* How to complete this task
An exact transcript of the records is what this task asks for.

Dataset items

▼▼▼

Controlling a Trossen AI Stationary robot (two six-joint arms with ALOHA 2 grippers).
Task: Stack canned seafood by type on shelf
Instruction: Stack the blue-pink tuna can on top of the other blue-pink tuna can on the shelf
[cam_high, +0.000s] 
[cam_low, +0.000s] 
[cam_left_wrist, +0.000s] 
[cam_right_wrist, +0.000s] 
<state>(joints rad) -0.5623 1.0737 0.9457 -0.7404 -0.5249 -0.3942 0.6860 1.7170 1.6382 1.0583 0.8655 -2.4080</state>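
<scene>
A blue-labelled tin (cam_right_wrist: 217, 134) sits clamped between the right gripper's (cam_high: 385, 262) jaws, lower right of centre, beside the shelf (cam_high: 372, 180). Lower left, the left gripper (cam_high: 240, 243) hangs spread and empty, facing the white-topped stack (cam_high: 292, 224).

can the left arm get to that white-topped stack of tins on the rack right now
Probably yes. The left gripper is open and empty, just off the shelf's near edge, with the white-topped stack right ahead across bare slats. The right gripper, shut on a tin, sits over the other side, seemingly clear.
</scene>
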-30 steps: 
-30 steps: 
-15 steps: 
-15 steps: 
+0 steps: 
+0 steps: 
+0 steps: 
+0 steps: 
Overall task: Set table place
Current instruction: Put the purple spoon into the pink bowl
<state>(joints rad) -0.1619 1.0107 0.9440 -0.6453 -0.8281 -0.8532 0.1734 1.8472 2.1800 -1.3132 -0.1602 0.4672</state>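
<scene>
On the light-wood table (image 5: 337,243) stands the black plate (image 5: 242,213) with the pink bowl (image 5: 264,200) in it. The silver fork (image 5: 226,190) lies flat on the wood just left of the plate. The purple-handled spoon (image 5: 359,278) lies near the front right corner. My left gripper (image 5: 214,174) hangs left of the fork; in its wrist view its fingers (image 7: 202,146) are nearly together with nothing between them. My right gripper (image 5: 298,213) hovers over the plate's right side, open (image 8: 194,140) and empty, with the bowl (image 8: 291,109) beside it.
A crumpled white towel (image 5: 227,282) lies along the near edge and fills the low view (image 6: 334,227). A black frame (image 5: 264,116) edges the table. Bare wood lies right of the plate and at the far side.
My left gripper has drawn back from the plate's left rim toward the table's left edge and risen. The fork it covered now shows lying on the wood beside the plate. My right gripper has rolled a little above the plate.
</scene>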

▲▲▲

* Response for this exercise
Controlling a Trossen AI Stationary robot (two six-joint arms with ALOHA 2 grippers).
Task: Stack canned seafood by type on shelf
Instruction: Stack the blue-pink tuna can on top of the other blue-pink tuna can on the shelf
[cam_high, +0.000s] 
[cam_low, +0.000s] 
[cam_left_wrist, +0.000s] 
[cam_right_wrist, +0.000s] 
<state>(joints rad) -0.5623 1.0737 0.9457 -0.7404 -0.5249 -0.3942 0.6860 1.7170 1.6382 1.0583 0.8655 -2.4080</state>
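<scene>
A blue-labelled tin (cam_right_wrist: 217, 134) sits clamped between the right gripper's (cam_high: 385, 262) jaws, lower right of centre, beside the shelf (cam_high: 372, 180). Lower left, the left gripper (cam_high: 240, 243) hangs spread and empty, facing the white-topped stack (cam_high: 292, 224).

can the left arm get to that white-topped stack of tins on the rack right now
Probably yes. The left gripper is open and empty, just off the shelf's near edge, with the white-topped stack right ahead across bare slats. The right gripper, shut on a tin, sits over the other side, seemingly clear.
</scene>
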-30 steps: 
-30 steps: 
-15 steps: 
-15 steps: 
+0 steps: 
+0 steps: 
+0 steps: 
+0 steps: 
Overall task: Set table place
Current instruction: Put the purple spoon into the pink bowl
<state>(joints rad) -0.1619 1.0107 0.9440 -0.6453 -0.8281 -0.8532 0.1734 1.8472 2.1800 -1.3132 -0.1602 0.4672</state>
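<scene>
On the light-wood table (image 5: 337,243) stands the black plate (image 5: 242,213) with the pink bowl (image 5: 264,200) in it. The silver fork (image 5: 226,190) lies flat on the wood just left of the plate. The purple-handled spoon (image 5: 359,278) lies near the front right corner. My left gripper (image 5: 214,174) hangs left of the fork; in its wrist view its fingers (image 7: 202,146) are nearly together with nothing between them. My right gripper (image 5: 298,213) hovers over the plate's right side, open (image 8: 194,140) and empty, with the bowl (image 8: 291,109) beside it.
A crumpled white towel (image 5: 227,282) lies along the near edge and fills the low view (image 6: 334,227). A black frame (image 5: 264,116) edges the table. Bare wood lies right of the plate and at the far side.
My left gripper has drawn back from the plate's left rim toward the table's left edge and risen. The fork it covered now shows lying on the wood beside the plate. My right gripper has rolled a little above the plate.
</scene>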

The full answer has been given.